16 abril, 2007

LA SOMBRA DE HERNANDO PLANEA POR LA SALA.-

CONOCIÓ AL CONFIDENTE EL 12 DE MARZO DE 2004. EL JEFE DE LOS CONTROLADORES DE ZOUHIER CONFIESA QUE NO INFORMARON DEL TRÁFICO DE EXPLOSIVOS PORQUE "NO SE ACORDARON".
Como ya hizo el agente "Víctor", otro controlador de Rafá Zouhier admitió este lunes que nunca transmitió al Juzgado que el confidente les había informado de que Toro y Trashorras podían manejar 150 kilos de explosivos porque "no me lo preguntaron". Este policía ratificó que Zouhier informó del tráfico de explosivos en Asturias el 6 de marzo de 2003. También dijo que Zouhier no les habló de El Chino hasta después de los atentados. Declaró después el jefe de los controladores de Zouhier. Justificó el olvido de sus subordinados al Juzgado. Curiosamente, el jefe no conoció a Zouhier hasta el 12 de marzo de 2004, pero negó que tuviera relación con los atentados.

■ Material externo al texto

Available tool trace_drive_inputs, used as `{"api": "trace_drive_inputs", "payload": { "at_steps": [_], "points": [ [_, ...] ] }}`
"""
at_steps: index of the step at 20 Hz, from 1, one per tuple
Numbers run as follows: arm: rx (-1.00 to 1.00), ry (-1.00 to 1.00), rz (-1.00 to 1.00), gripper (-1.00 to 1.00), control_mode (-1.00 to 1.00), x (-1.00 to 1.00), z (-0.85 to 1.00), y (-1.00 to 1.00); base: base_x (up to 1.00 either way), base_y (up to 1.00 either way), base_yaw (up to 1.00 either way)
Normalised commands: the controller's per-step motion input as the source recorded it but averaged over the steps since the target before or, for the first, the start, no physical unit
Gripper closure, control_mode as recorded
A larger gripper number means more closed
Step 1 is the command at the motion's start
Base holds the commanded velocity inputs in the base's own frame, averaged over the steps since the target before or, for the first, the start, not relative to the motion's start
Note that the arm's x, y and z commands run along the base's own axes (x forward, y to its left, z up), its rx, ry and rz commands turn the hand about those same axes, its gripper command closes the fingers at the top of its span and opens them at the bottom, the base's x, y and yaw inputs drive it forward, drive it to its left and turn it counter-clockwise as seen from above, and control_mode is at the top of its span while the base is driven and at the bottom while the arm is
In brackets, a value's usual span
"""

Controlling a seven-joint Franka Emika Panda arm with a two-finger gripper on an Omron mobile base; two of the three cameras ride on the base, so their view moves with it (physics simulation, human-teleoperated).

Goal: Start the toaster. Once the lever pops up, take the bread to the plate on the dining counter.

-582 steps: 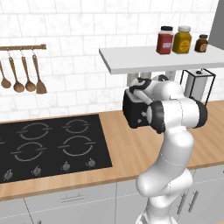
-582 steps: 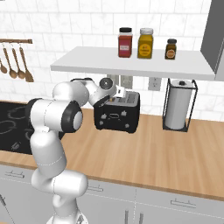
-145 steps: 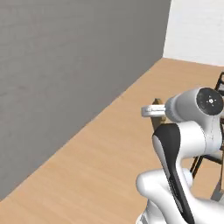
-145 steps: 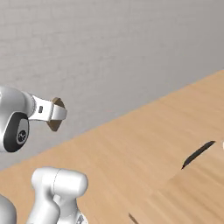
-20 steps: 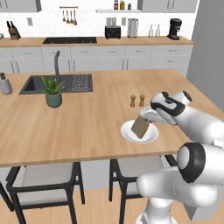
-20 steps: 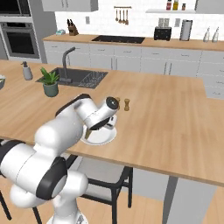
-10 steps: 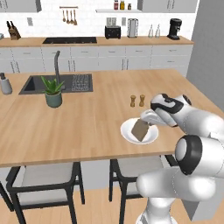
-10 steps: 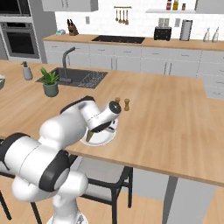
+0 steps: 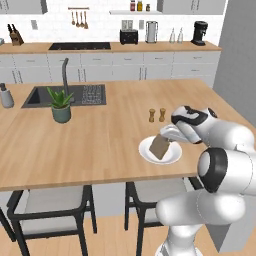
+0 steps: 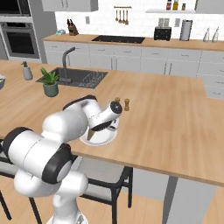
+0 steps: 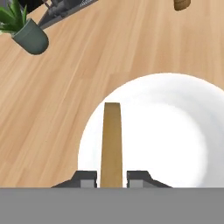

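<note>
Across the room runs a white-tiled back wall with pale cabinets, a wood worktop carrying the black hob (image 9: 80, 46), the toaster (image 9: 129, 36) and a steel kettle (image 9: 151, 32) beside it. Nearer stands the dining counter (image 9: 100, 145), a broad light-wood island with a dark sink (image 9: 65, 95) and tall tap (image 9: 64, 75), a potted plant (image 9: 61, 106) beside the sink, and two small shakers (image 9: 156, 115) near the middle. Dark-framed stools (image 9: 50, 210) are tucked under its near edge.

Close to that near edge sits the plate (image 9: 172, 156), round and white. The white arm bends over the counter edge, its forearm reaching down toward the plate, hand angled low. The gripper (image 11: 111, 177) has its two fingers pressed against the flat faces of the bread (image 9: 160, 146), held on edge and tilted over the plate; whether its lower corner touches the plate I cannot tell. From the hand camera the slice shows as a narrow brown strip above the white dish.
</note>
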Motion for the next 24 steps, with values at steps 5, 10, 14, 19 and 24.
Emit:
{"api": "trace_drive_inputs", "payload": {
  "at_steps": [5, 10, 14, 19, 24],
  "points": [
    [0.00, -0.02, 0.00, -1.00, -1.00, 0.02, -0.20, -0.03, 0.00, 0.00, 0.00],
    [0.00, 0.00, 0.00, -1.00, -1.00, 0.01, -0.09, -0.08, 0.00, 0.00, 0.00],
    [0.00, 0.00, 0.00, -1.00, -1.00, 0.10, 0.00, -0.07, 0.00, 0.00, 0.00],
    [-0.03, 0.00, 0.00, -1.00, -1.00, 0.20, 0.03, -0.14, 0.00, 0.00, 0.00],
    [-0.19, 0.00, 0.00, -1.00, -1.00, 0.08, 0.05, -0.24, 0.00, 0.00, 0.00]
  ]
}}
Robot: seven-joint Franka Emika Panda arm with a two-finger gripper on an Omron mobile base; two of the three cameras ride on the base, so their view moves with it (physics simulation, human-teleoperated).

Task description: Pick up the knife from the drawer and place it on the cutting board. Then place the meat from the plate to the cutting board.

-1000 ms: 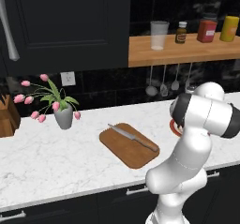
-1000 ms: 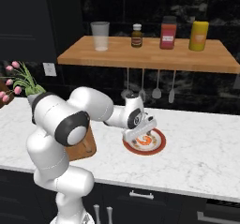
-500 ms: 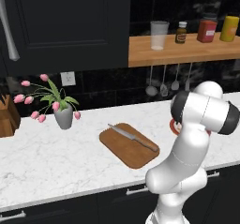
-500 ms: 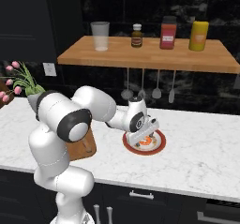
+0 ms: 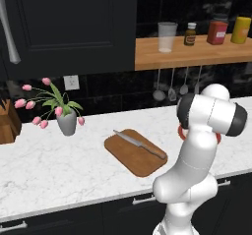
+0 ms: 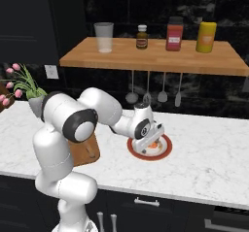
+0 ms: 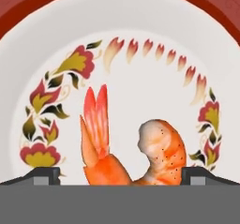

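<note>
On the cutting board point(image 5: 136, 152) lies the knife point(image 5: 139, 144), job one done, while over on the plate point(image 6: 165, 152) waits the meat point(image 7: 136, 155), not yet grabbed, right between the wide-spread fingers of the hand point(image 6: 149, 146).

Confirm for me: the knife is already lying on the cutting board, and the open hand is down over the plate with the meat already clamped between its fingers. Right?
Not quite. The knife does lie on the cutting board, and the hand is down over the plate, but open. In the hand view the meat lies on the plate between the spread fingertips, not clamped.
</note>
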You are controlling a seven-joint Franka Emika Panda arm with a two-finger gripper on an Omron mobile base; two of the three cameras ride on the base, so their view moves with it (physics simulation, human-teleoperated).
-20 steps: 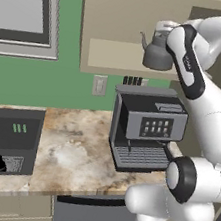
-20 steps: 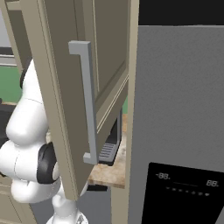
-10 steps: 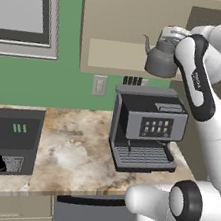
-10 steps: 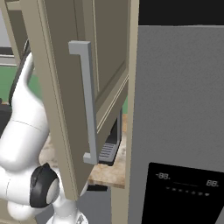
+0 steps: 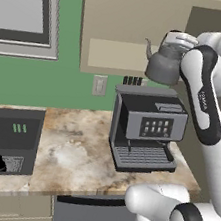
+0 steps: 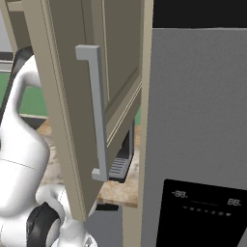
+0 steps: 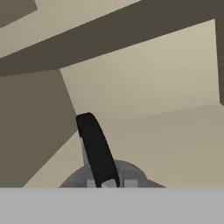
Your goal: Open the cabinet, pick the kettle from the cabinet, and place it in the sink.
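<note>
Countertop (image 5: pixel 70 152) of mottled tan stone spans the left base view, and at nine o'clock on it a low black appliance (image 5: pixel 6 139) with green marks on its face sits against the green wall. A window frame (image 5: pixel 46 16) hangs above it at eleven o'clock, and a pale wall outlet (image 5: pixel 100 85) shows at the picture's middle, just left of the coffee machine (image 5: pixel 147 128), a boxy grey unit standing on the counter directly under the kettle (image 5: pixel 164 65). The kettle hangs in the air at one o'clock, spout pointing to nine o'clock, in front of the cabinet (image 5: pixel 135 30) and above the coffee machine with a gap between them. The gripper (image 5: pixel 178 41) sits on top of the kettle, its narrow fingers closed on the kettle's arched handle, with the white arm bending down at three o'clock. In the right base view the cabinet's door (image 6: pixel 72 106) stands swung open at the centre, its long grey bar handle (image 6: pixel 96 113) upright, and it hides the kettle from this side; a tall grey refrigerator (image 6: pixel 198 135) with a dark display panel is at three o'clock. In the hand view the black handle (image 7: pixel 96 148) rises from the grey kettle lid at six o'clock, with the beige cabinet interior (image 7: pixel 144 87) beyond.
</note>
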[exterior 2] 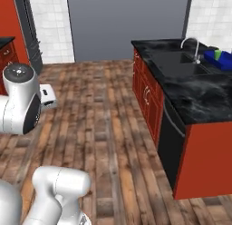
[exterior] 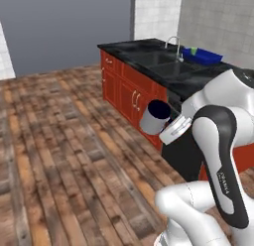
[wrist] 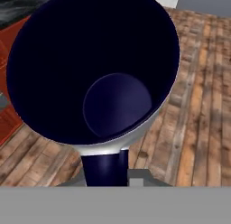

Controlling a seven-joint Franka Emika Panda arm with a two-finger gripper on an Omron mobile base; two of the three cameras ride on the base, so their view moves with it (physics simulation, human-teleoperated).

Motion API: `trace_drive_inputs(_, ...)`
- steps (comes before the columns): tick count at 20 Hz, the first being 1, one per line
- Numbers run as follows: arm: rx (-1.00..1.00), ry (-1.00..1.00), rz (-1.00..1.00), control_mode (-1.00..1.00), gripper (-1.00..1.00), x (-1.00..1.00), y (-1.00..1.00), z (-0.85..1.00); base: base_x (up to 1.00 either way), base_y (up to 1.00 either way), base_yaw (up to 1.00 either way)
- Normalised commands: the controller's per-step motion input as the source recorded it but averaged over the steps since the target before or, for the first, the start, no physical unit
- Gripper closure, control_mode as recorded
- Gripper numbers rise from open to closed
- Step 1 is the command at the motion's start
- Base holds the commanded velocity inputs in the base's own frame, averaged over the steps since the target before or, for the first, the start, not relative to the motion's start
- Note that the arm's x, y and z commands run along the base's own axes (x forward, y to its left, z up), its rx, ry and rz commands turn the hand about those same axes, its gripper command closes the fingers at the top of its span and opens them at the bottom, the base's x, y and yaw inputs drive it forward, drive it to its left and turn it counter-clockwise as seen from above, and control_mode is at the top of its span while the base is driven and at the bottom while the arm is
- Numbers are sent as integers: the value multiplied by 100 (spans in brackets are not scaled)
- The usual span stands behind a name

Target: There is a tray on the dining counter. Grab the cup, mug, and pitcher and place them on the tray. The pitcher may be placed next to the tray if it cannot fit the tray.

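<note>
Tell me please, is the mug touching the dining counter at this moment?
Apart. In the left base view the mug hangs tilted in the claw, out in front of the red cabinets, below the dining counter top, with floor behind it.

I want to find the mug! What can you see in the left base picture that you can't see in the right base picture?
The left base picture has the grey-white mug with its dark inside, held tipped on its side at the pincer, out over the wooden floor in front of the red cabinets. The right base picture has a second red cabinet at its far left edge. Both share the black counter with sink and faucet, and the blue tray with the green cup.
</note>
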Motion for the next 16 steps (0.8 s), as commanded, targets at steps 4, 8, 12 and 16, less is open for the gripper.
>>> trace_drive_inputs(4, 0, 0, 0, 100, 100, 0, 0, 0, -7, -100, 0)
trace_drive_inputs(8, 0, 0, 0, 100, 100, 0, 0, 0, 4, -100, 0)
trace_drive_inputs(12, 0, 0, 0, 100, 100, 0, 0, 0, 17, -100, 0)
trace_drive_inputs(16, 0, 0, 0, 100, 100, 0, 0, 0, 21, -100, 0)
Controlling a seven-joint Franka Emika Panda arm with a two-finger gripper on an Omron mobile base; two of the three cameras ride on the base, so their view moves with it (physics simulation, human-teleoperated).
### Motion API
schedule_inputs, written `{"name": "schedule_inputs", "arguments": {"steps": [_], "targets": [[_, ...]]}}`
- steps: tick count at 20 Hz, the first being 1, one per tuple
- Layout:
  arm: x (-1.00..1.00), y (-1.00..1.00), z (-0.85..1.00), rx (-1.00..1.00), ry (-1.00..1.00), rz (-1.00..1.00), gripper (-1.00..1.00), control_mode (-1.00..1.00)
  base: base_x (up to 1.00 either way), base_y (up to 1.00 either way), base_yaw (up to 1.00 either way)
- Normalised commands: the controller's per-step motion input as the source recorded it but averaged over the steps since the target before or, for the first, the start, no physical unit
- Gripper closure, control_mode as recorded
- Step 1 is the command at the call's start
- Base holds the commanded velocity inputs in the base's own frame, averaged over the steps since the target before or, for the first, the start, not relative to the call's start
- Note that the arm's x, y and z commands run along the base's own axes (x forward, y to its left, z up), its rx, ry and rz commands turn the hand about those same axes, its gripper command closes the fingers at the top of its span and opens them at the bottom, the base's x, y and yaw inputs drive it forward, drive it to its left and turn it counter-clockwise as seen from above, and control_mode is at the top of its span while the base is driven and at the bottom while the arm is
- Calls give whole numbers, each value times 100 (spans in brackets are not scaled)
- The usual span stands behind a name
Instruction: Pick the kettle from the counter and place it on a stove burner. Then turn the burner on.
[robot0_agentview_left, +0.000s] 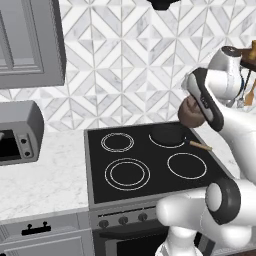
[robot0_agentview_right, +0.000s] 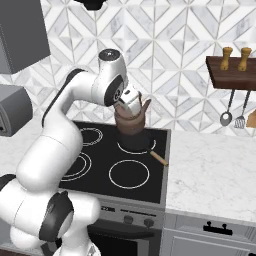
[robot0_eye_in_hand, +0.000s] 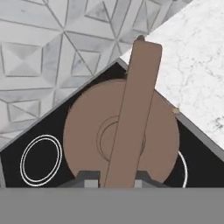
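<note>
My gripper is shut on the thin top handle of the brown kettle. The kettle hangs low over the stove's back right burner, where a flat black pan with a wooden handle sits. Whether kettle and pan touch I cannot tell. In the hand view the domed kettle lies right below the gripper, its handle running up the middle. From the left base the kettle is partly hidden behind my forearm. White marble counter lies right of the stove.
The black stove top has three bare ringed burners; its knobs line the front panel. A grey toaster oven stands on the left counter. A wooden shelf with hanging utensils is on the right wall.
</note>
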Motion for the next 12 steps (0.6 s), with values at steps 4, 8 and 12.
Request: {"name": "schedule_inputs", "arguments": {"steps": [4, 8, 12], "targets": [[-12, 100, -10, 5, 11, 19, 100, -100, 0, 0, 0], [-14, 100, -52, 11, 2, 19, 100, -100, 0, 0, 0], [-8, 100, -83, 22, 0, 17, 100, -100, 0, 0, 0]]}}
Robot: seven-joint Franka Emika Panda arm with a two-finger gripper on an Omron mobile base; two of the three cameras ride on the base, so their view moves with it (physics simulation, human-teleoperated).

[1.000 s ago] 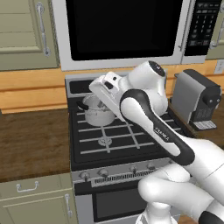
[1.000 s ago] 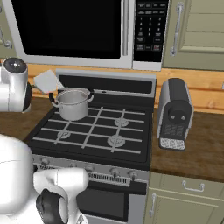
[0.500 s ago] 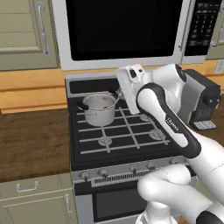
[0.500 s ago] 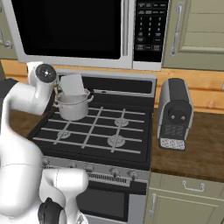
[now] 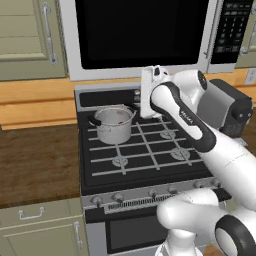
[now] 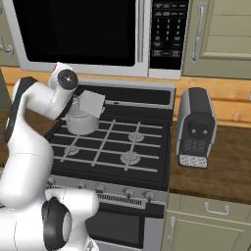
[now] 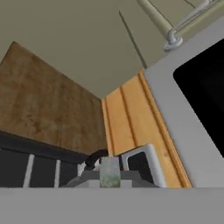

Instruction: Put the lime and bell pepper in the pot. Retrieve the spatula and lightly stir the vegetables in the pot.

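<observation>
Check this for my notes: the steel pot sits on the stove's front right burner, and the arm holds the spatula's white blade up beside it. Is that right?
One thing is wrong. The pot sits on the back left burner of the stove, not the front right, as the left base view shows. The rest stands: the spatula has its white blade raised beside the pot.
</observation>
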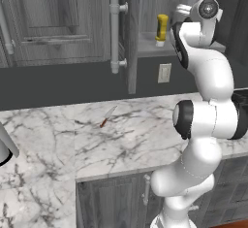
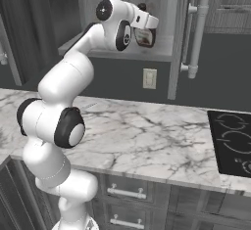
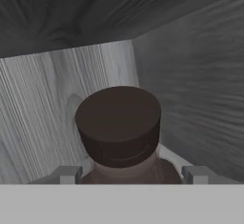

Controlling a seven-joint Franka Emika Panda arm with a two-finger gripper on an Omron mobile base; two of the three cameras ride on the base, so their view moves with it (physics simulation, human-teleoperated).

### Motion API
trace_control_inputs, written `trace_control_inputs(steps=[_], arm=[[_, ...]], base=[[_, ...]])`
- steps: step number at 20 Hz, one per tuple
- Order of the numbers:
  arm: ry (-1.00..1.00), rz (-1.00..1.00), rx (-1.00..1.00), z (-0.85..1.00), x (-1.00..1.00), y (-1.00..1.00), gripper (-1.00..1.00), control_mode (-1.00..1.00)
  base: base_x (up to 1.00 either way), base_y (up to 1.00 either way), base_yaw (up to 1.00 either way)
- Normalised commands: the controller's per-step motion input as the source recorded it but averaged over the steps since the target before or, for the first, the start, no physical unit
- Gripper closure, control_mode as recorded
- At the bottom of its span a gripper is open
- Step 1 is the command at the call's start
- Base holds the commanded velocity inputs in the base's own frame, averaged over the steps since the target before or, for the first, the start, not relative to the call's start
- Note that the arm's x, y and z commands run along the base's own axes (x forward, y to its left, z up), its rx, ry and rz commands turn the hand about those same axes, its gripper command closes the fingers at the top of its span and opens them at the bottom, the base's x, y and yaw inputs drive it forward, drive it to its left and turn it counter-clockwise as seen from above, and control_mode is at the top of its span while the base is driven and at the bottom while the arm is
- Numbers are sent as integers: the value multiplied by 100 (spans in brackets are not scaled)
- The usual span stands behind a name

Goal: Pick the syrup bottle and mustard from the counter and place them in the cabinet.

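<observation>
Gripper (image 2: 145, 36) is closing on the syrup bottle (image 3: 121, 132), fingers (image 3: 66, 174) pressing either side below the cap, and is carrying it inside the open cabinet (image 1: 127, 38), probably for setting down on the shelf. Mustard (image 1: 161, 29) is already standing on that shelf. A knife (image 1: 107, 116) is lying on the marble counter (image 1: 58, 139), with a wall outlet (image 2: 149, 79) behind.

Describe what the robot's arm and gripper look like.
The arm is glossy white, built of rounded, tube-like segments with dark grey to black bands and round caps at its joints. No cables or markings are visible. The gripper has two small pale grey, blocky fingertips.
</observation>
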Motion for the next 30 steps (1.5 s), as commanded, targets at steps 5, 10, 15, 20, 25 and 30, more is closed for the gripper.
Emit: trace_control_inputs(steps=[5,10,15,20,25,30], arm=[[0,3,0,-27,5,0,100,-100],[0,3,0,-29,3,0,100,-100],[0,3,-2,-39,1,0,100,-100],[0,3,-5,-41,1,0,100,-100],[0,1,-1,-11,1,0,-100,-100],[0,0,0,-2,6,0,-100,-100]], base=[[0,0,0],[0,0,0],[0,0,0],[0,0,0],[0,0,0],[0,0,0]])
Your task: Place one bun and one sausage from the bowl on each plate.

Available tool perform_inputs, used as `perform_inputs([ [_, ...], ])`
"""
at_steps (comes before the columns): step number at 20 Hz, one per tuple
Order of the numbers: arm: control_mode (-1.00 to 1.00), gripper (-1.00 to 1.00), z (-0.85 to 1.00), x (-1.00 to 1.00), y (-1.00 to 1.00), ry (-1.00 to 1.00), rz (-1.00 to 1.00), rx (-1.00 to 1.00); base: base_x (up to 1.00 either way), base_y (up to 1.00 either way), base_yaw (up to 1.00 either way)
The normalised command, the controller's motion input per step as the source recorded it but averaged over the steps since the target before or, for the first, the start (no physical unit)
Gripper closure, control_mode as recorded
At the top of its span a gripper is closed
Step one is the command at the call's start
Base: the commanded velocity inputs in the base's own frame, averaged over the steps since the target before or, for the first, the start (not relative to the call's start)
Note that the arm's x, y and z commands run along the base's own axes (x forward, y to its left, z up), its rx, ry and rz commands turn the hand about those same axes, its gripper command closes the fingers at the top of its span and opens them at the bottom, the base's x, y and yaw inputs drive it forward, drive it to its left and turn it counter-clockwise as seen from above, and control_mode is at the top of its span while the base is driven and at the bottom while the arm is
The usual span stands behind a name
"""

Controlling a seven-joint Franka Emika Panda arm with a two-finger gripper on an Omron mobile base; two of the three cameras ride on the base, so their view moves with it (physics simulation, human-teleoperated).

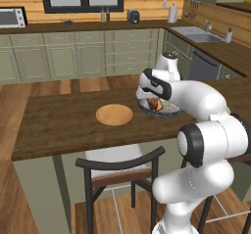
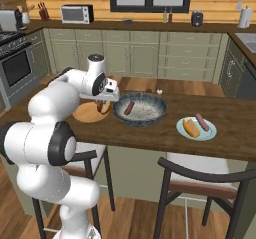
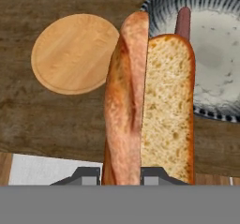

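My gripper point(image 3: 121, 176) is shut on a split bun point(image 3: 150, 101), which hangs lengthwise over the dark wood counter between the tan wood plate point(image 3: 75, 53) and the bowl point(image 3: 154, 3). From the base views the gripper point(image 1: 153, 102) point(image 2: 103, 103) hovers just above the counter with the bun point(image 1: 155, 104) point(image 2: 103, 106), left of the bowl's rim point(image 2: 150, 119). One sausage point(image 2: 129, 108) point(image 3: 183, 21) lies in the bowl. The wood plate point(image 1: 114, 114) is bare. The pale blue-green plate point(image 2: 210, 131) carries a bun point(image 2: 190, 127) and a sausage point(image 2: 202, 121).
Two dark chairs point(image 1: 120, 164) point(image 2: 200, 175) stand under the counter's near edge. A small shaker point(image 2: 159, 91) sits behind the bowl. Cabinets, a sink point(image 1: 196, 34) and a microwave point(image 2: 76, 14) line the far walls.
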Motion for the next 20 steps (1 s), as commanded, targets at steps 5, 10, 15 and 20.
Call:
perform_inputs([
  [5, 1.00, 1.00, 0.00, 0.00, 0.00, 0.00, 0.00, 0.00, 0.63, 0.00, 0.00],
  [10, -1.00, 1.00, -0.01, 0.30, 0.09, 0.00, 0.00, 0.00, 0.20, 0.00, 0.00],
  [15, -1.00, 1.00, -0.20, 0.73, 0.71, 0.01, 0.02, -0.04, 0.00, 0.00, 0.00],
  [20, -1.00, 1.00, -0.23, 0.67, 0.57, 0.03, 0.04, -0.01, 0.00, 0.00, 0.00],
])
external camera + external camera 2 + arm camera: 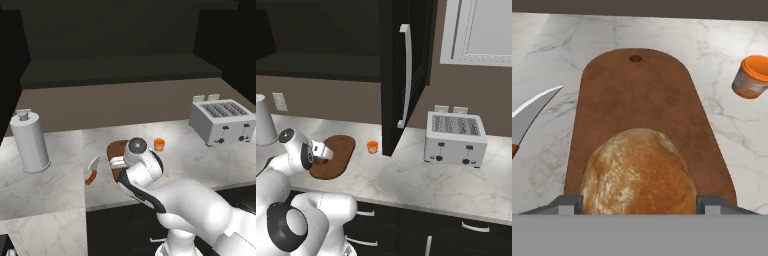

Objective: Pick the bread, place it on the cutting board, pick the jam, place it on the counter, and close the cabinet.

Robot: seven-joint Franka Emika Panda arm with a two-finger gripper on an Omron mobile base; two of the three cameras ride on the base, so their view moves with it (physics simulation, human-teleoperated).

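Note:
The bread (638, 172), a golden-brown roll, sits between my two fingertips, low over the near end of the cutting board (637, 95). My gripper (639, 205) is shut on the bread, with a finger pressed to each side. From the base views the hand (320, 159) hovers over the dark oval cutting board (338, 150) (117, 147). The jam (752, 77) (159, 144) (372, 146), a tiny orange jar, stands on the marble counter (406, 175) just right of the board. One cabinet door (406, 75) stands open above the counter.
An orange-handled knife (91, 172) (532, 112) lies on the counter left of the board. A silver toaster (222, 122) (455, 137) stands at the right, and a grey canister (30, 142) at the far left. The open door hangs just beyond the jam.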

Declaró esta jornada otro de los agentes que controlaban a Rafá Zouhier. Admitió que el colaborador les informó de que Toro y Trashorras intentaban vender 150 kilos de explosivos. Tras recibir la información, la guardia civil hizo un informe, lo elevaron a la jefatura de la sección y ésta a la jefatura de la unidad "y ellos deciden". También confirmó que Zouhier les entregó una muestra de explosivos. Era una cantidad mínima que el guardia civil entregó a los Tedax, quienes dijeron que estaba degradada y no tenía valor, aunque "no me dijeron qué clase de explosivo era".
También dijo este agente que Zouhier no les habló de El Chino hasta después de los atentados y les acompañó a su domicilio. Prometió facilitarles el teléfono de Jamal Alhmidan, “el Chino”. El testigo policial afirmó que esta información fue trasladada a la Unidad Central Especial de Terrorismo. A preguntas del fiscal, el guardia civil dijo que desde la primera información sobre explosivos hasta los atentados, Zouhier no volvió a mencionar ningún tipo información relativa a explosivos.
También salió a colación el nombre de quien les puso en contacto con Rafá en la prisión de Villabona. El guardia civil tuvo sus reticencias en decir el nombre de este otro confidente por ser "un testigo protegido". Reveló el nombre, Mario Gascón, después de que Gómez Bermúdez, visiblemente impacientado dijera: "No se cuántos testigos protegidos había antes, ahora son todos los españoles. Responda".
Tampoco dijo nunca en el Juzgado la cantidad de explosivos de los que habló Zouhier. Admitió que cuando vio la relevancia de este dato no se puso en contacto con la Fiscalía "porque íbamos a venir a juicio". Fueron a la prisión Villabona a petición de Zouhier que quería colaborar sobre tráfico de explosivos y armas.
En la reunión del 12 de marzo el guardia civil aseguró que fue Zouhier el primero en sacar el tema de los atentados. Le llamaron para recabar información sobre una persona y Zouhier les dijo "estaréis muy ocupados con lo que ha pasado". No obstante no relacionaron al confidente con lo ocurrido.